WHAT THE EXERCISE ASKS » For the entries below, report the number of lines where the string "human" appears, and only that number.

(Stored entries)
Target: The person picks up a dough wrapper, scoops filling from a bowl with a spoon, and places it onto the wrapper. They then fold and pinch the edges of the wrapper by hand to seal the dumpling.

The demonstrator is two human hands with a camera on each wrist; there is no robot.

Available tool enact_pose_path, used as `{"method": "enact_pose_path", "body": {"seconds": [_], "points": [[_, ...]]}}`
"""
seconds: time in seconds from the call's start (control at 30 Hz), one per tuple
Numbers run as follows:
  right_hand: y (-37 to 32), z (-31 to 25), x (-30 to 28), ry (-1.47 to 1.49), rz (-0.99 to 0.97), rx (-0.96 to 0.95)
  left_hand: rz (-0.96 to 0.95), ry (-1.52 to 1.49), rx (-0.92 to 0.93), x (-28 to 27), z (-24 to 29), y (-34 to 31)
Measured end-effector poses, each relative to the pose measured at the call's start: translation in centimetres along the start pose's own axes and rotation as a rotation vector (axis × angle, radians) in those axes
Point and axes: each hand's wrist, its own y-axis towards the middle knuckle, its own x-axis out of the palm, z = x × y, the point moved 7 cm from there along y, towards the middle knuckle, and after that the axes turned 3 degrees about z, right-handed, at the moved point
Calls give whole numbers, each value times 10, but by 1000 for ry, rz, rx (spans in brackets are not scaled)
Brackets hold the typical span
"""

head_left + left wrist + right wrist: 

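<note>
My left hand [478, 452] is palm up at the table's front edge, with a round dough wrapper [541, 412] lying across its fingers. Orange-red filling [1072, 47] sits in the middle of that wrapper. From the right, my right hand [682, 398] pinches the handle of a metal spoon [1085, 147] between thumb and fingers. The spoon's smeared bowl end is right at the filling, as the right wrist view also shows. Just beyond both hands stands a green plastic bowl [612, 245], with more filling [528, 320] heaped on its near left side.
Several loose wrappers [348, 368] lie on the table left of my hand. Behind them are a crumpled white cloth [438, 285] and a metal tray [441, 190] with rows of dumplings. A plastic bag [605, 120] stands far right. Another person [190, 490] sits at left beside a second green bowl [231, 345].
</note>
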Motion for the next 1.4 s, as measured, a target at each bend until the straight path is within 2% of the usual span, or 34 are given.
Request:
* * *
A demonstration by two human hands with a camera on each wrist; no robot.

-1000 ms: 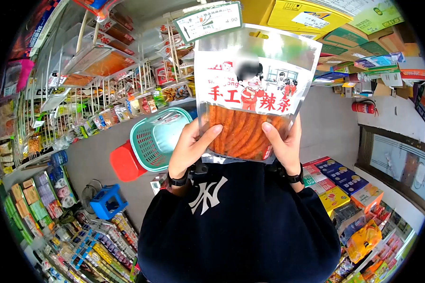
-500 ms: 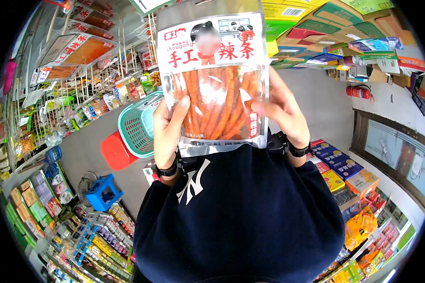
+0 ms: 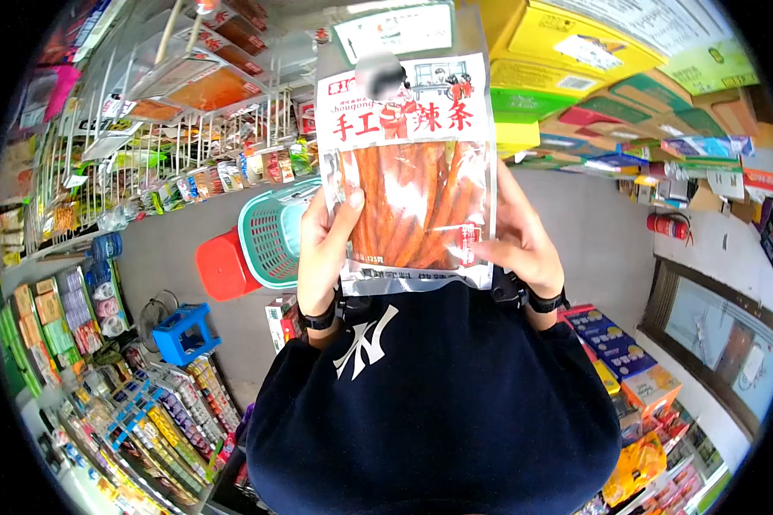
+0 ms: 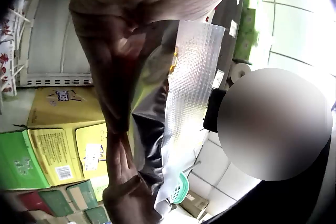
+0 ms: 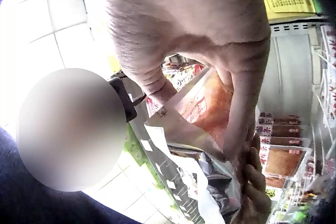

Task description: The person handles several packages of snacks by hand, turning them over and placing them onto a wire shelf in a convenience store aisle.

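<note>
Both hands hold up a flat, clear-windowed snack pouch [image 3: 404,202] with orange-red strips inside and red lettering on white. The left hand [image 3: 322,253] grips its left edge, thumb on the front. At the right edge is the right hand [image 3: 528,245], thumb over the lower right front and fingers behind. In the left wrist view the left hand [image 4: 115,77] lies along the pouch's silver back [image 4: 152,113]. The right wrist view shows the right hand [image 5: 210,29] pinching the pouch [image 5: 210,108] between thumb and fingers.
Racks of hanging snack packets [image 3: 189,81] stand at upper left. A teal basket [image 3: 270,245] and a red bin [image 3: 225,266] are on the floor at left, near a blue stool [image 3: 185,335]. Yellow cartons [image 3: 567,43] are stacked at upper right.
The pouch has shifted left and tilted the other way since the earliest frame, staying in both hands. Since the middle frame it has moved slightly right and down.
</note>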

COMPLETED TASK » 2